- Assigned task:
Sift the material for lines containing "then", and return them.

- Dataset section:
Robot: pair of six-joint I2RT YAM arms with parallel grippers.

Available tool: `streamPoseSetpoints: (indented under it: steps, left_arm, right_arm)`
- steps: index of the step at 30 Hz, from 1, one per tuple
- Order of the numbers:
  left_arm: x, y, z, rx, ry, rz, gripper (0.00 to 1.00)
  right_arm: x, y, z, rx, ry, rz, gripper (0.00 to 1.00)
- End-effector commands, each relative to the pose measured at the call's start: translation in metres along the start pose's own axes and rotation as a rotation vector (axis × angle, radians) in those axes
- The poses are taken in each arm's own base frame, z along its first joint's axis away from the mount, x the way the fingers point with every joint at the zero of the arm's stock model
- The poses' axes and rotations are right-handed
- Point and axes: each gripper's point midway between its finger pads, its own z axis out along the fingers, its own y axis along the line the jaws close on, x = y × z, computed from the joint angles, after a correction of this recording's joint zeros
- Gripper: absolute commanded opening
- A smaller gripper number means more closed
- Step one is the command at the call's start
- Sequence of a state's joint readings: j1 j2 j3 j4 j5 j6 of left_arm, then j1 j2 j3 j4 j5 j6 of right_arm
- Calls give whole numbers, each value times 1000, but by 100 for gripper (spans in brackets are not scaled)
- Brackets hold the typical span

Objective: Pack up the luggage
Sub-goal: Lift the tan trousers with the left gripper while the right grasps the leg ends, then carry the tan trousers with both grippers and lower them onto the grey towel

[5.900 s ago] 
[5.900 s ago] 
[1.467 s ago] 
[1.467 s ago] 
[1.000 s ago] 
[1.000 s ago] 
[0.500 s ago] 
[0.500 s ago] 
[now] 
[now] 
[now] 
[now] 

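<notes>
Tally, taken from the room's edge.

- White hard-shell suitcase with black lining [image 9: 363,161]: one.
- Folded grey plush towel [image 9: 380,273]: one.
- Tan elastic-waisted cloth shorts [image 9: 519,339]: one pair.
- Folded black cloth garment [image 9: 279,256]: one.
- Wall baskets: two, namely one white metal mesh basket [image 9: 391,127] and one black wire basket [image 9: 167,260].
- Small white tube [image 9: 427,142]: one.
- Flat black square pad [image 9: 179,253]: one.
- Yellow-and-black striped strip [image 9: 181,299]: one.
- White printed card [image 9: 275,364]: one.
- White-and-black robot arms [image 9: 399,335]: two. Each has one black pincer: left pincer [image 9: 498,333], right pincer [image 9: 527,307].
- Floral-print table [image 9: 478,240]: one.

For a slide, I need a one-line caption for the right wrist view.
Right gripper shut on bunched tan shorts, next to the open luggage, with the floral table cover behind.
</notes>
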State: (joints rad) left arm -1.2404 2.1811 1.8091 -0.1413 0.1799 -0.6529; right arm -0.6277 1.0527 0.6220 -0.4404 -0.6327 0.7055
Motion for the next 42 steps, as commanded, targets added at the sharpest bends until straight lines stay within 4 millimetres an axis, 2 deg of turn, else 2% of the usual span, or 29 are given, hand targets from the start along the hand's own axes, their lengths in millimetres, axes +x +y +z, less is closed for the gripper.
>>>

- Answer to the problem:
- Sequence of a state's joint readings: j1 j2 j3 j4 j5 j6 of left_arm, then j1 j2 j3 j4 j5 j6 of right_arm
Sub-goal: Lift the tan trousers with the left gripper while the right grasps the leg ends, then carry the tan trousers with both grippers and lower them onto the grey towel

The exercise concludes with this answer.